*** INPUT DATA ***

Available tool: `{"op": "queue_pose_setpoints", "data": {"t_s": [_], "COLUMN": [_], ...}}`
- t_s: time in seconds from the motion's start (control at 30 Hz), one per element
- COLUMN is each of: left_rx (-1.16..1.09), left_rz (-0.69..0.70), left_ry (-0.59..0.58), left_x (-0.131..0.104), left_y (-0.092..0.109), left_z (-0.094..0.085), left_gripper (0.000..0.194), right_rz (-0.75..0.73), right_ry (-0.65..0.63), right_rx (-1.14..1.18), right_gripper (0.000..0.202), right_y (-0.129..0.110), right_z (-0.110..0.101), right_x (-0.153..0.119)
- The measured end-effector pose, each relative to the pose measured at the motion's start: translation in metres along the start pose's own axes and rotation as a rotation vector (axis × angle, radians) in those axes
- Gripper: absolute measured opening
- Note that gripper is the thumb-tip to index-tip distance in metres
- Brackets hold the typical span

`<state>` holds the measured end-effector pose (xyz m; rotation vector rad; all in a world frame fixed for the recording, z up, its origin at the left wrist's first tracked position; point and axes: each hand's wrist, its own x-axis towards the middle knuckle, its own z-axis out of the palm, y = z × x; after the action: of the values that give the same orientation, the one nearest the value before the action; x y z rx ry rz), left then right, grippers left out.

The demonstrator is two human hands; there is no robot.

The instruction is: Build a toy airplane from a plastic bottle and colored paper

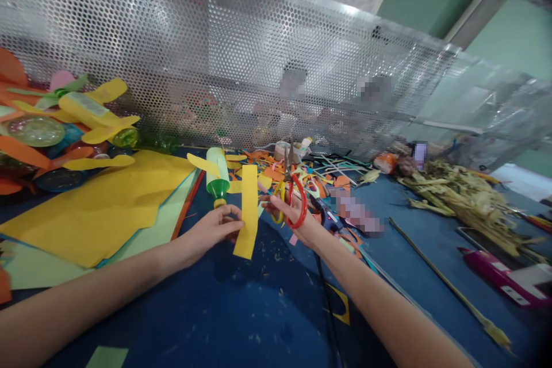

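A long yellow paper strip (pixel 249 213) is pinched upright between the thumb and fingers of my left hand (pixel 224 223). My right hand (pixel 297 215) holds scissors (pixel 297 201) by their red and yellow handles, with the metal blades pointing up and away from me. The strip and the scissors are apart. Just beyond my left hand is a green plastic bottle (pixel 217 185), its yellow cap toward me, wrapped in pale green paper with yellow paper wings. Parts of my right fingers are hidden behind the handles.
Coloured paper scraps (pixel 267 164) lie in a pile at the back. Yellow paper sheets (pixel 107 201) and decorated bottles (pixel 86 109) fill the left. Dried husks (pixel 457 195), a stalk (pixel 448 282) and a magenta tool (pixel 495 276) lie right. Perforated metal mesh (pixel 241 52) stands behind.
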<state>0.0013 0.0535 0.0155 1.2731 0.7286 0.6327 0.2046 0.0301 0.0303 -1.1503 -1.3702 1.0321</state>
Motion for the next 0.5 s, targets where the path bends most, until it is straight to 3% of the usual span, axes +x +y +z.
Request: {"op": "queue_pose_setpoints", "data": {"t_s": [0.27, 0.37, 0.5], "left_rx": [0.067, 0.001, 0.11], "left_rz": [0.012, 0.037, 0.117], "left_ry": [-0.096, -0.056, 0.021], "left_x": [-0.006, -0.007, -0.004], "left_y": [0.001, 0.004, 0.004], "left_z": [0.006, 0.007, 0.004], "left_gripper": [0.025, 0.028, 0.026], "right_rz": [-0.055, -0.039, -0.058], "right_ry": [-0.003, -0.054, -0.135], "right_rx": [0.058, 0.037, -0.069], "right_gripper": [0.042, 0.043, 0.039], "right_y": [0.017, 0.024, 0.018], "right_z": [0.021, 0.023, 0.024], "right_x": [-0.005, -0.005, -0.011]}}
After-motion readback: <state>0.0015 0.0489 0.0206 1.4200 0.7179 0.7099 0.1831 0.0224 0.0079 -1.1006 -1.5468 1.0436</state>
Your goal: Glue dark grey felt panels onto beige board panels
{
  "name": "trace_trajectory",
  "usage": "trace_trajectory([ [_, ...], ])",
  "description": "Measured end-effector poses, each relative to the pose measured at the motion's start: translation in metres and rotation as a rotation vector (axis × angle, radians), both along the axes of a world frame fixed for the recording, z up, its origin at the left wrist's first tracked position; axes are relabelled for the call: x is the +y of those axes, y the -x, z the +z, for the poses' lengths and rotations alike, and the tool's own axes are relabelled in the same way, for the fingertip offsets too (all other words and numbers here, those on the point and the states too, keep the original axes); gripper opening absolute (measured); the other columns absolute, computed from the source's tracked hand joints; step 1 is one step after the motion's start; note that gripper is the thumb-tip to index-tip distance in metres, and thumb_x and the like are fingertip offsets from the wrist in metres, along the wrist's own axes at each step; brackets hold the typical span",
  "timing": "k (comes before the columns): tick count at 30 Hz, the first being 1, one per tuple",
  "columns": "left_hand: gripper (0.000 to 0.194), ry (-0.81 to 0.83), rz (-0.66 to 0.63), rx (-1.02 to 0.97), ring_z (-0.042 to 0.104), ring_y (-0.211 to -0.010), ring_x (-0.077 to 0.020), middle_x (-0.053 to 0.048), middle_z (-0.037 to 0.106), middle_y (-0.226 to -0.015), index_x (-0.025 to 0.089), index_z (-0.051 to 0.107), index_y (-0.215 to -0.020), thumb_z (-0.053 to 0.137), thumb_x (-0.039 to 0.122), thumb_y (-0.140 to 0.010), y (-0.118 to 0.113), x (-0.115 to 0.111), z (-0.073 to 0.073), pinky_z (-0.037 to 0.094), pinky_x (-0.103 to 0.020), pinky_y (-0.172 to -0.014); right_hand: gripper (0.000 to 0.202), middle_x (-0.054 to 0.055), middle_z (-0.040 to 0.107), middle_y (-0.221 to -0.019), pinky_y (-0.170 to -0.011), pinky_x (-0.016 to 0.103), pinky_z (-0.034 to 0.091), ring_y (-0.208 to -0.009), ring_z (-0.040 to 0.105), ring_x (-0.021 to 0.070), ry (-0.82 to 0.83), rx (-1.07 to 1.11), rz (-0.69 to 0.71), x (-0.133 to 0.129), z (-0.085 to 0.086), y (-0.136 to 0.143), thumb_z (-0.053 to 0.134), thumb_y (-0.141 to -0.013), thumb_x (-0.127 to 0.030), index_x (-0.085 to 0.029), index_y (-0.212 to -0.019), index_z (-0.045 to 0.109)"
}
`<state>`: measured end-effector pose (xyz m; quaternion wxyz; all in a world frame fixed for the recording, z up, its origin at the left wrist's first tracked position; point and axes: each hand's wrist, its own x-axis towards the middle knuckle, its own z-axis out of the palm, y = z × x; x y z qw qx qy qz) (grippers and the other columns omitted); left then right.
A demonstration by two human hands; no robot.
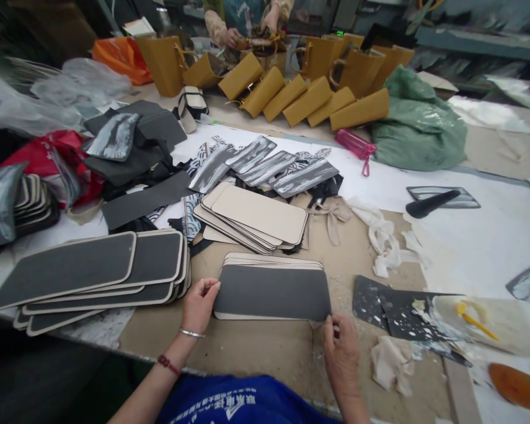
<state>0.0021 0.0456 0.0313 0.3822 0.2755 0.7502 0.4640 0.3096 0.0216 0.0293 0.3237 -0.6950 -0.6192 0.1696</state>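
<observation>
A dark grey rounded panel (271,292) lies over a short stack of beige panels (274,259) directly before me. My left hand (202,303) pinches its left edge between thumb and fingers. At its lower right corner, my right hand (340,341) grips the edge the same way. Left of my left hand is a pile of grey panels with beige borders (70,268). Just behind the stack sits another pile of plain beige panels (260,212).
Grey, white-smeared pieces (307,174) lie farther back. On the right are a glue-spattered dark board (406,312), a yellow brush (477,323), crumpled cloth (393,365) and a black-handled tool (433,203). Mustard bags (309,103) stand across the table, where another person's hands (234,38) work.
</observation>
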Motion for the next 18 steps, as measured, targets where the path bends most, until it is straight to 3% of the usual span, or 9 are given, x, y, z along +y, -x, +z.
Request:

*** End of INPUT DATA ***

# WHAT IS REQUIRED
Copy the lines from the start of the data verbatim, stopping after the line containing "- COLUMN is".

# EXERCISE RESPONSE
Available tool: `{"op": "queue_pose_setpoints", "data": {"t_s": [_], "COLUMN": [_], ...}}`
- t_s: time in seconds from the motion's start (control at 30 Hz), one per element
- COLUMN is each of: left_rx (-1.16..1.09), left_rz (-0.69..0.70), left_ry (-0.59..0.58), left_x (-0.131..0.104), left_y (-0.092..0.109), left_z (-0.094..0.085), left_gripper (0.000..0.194), right_rz (-0.75..0.73), right_ry (-0.65..0.63), right_rx (-1.14..1.18), right_gripper (0.000..0.202), right_y (-0.129..0.110), right_z (-0.110..0.101), right_x (-0.153..0.119)

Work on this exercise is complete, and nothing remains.